Redesigning our Applications & Establishing a Design Process
Without research conducted and on-going, pain-points documented, and all important parties on board we began the important and detailed process of redesigning many of these applications from the ground up. This was done in tandem with product experts to helped to detail out the existing functionality, along with new features so that everything could be accounted for in our design efforts. It was very important that no legacy functionality be left out that was still important or useful to our users. From a design strategy standpoint, I wanted not just the revised product to be good, but the experience of switching to it to be a positive one.

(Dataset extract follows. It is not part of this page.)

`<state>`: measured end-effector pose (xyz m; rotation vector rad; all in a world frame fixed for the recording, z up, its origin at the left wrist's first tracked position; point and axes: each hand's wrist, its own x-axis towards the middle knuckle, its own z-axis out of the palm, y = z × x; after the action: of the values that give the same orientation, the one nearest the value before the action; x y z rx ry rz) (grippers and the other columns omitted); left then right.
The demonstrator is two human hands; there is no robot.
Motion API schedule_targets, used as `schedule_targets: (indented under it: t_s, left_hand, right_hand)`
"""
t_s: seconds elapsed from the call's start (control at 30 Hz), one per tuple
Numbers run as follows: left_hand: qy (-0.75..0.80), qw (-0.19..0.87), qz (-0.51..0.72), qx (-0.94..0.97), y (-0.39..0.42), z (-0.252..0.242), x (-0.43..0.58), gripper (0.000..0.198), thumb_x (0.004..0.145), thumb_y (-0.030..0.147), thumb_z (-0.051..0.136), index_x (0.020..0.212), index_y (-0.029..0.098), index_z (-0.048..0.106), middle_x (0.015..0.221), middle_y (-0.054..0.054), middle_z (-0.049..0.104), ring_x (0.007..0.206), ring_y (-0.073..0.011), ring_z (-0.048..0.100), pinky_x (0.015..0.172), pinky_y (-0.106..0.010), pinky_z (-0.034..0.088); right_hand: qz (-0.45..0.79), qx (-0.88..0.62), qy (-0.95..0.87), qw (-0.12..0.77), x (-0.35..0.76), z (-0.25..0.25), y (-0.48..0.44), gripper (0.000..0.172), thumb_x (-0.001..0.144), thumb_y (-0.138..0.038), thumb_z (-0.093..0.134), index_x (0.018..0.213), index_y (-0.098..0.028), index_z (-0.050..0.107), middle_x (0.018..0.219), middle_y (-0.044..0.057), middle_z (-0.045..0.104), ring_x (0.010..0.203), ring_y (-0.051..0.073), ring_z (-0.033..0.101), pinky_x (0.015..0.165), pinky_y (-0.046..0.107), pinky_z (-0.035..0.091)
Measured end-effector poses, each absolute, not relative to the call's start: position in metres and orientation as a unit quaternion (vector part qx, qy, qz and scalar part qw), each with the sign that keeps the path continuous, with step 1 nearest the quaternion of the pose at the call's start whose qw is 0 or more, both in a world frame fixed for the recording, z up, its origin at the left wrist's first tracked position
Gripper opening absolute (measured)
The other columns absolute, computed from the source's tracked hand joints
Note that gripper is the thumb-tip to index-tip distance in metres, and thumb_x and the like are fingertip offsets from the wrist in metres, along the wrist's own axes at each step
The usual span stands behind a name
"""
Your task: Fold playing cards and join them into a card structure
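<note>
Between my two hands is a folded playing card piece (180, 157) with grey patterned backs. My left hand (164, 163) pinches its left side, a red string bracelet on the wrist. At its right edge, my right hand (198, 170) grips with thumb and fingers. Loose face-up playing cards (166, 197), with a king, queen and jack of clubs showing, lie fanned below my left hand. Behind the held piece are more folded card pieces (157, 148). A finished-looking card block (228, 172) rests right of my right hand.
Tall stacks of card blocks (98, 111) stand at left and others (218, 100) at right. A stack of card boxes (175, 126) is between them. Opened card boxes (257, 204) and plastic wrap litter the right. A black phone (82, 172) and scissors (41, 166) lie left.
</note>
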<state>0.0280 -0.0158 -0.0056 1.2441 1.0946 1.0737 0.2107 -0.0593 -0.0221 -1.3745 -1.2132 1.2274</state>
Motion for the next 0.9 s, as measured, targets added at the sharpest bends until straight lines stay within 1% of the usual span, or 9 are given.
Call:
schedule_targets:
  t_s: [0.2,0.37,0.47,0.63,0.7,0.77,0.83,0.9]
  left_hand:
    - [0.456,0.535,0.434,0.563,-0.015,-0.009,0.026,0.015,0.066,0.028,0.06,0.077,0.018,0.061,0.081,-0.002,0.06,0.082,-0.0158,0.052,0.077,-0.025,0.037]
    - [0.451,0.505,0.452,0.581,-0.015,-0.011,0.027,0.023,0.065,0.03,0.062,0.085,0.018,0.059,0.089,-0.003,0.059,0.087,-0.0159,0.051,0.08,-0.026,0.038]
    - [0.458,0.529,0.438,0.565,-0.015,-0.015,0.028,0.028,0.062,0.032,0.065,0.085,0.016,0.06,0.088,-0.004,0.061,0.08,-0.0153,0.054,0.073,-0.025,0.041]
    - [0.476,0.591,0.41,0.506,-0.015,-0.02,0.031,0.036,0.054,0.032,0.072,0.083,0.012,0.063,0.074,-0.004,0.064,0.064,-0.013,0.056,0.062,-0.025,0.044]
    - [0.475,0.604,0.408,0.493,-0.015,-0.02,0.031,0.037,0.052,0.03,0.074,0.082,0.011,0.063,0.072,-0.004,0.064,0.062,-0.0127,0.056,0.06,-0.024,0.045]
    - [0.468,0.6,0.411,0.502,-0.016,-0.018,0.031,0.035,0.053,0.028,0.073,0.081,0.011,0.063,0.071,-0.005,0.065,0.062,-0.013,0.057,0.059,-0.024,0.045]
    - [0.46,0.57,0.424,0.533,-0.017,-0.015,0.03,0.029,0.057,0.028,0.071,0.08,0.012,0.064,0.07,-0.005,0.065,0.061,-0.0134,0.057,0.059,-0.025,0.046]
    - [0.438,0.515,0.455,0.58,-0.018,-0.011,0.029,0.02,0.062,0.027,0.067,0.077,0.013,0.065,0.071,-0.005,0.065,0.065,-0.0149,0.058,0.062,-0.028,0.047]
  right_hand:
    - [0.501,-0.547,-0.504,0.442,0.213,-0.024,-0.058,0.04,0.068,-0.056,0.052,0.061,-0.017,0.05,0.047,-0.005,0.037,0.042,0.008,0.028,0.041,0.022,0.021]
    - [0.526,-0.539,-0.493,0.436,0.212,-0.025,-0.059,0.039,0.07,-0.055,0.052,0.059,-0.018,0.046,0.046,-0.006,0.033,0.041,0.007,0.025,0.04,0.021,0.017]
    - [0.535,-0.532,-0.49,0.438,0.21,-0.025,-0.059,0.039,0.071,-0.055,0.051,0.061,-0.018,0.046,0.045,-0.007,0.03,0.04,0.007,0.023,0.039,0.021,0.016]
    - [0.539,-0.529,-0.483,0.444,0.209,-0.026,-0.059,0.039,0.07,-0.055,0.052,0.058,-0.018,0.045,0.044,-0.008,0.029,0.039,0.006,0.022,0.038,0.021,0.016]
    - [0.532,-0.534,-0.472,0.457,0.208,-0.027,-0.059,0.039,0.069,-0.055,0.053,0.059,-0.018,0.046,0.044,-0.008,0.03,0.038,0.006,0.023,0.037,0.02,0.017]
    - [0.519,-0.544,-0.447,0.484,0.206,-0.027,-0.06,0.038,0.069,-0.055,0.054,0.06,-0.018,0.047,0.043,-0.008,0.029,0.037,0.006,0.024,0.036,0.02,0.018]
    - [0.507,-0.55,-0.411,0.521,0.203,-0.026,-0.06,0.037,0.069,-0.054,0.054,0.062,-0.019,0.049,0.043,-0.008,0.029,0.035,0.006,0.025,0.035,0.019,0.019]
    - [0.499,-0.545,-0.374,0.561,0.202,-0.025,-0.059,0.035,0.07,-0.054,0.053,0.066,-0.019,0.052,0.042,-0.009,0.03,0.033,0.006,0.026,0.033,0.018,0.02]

Due to needing to be selective without developer resources, our team chose certain applications to redesign first, based on user needs at the time. The first area of our product that we fully wanted to redesign was called the Approval Queue, which I have documented as it’s own case study here. It was followed shortly after with the Author Queue, pictured below.
Shipping the Product then continuing to improve
After roll out I continued to stay active and collaborate with product and development to improve the queue even further.
Frequent reviews/check-ins with product to assess user training, roll out experience, as well as feedback regarding the product itself.
Working on “phase 2” features, such as bulk actions, and further refinements to filtering and workflow.
Improving configurability as new feedback is gathered on how users want to set up their queues within the new design.
Conclusion and Impact
While in someways a project like this is just the beginning of a platform redesign there were some huge accomplishments that will have a positive long-term impact.
Creation of a Design System
Integration of Design process/methodology into product pipeline
Establishing a cohesive creative vision for a true product eco-system
The successful redesign of one application with several others soon to follow.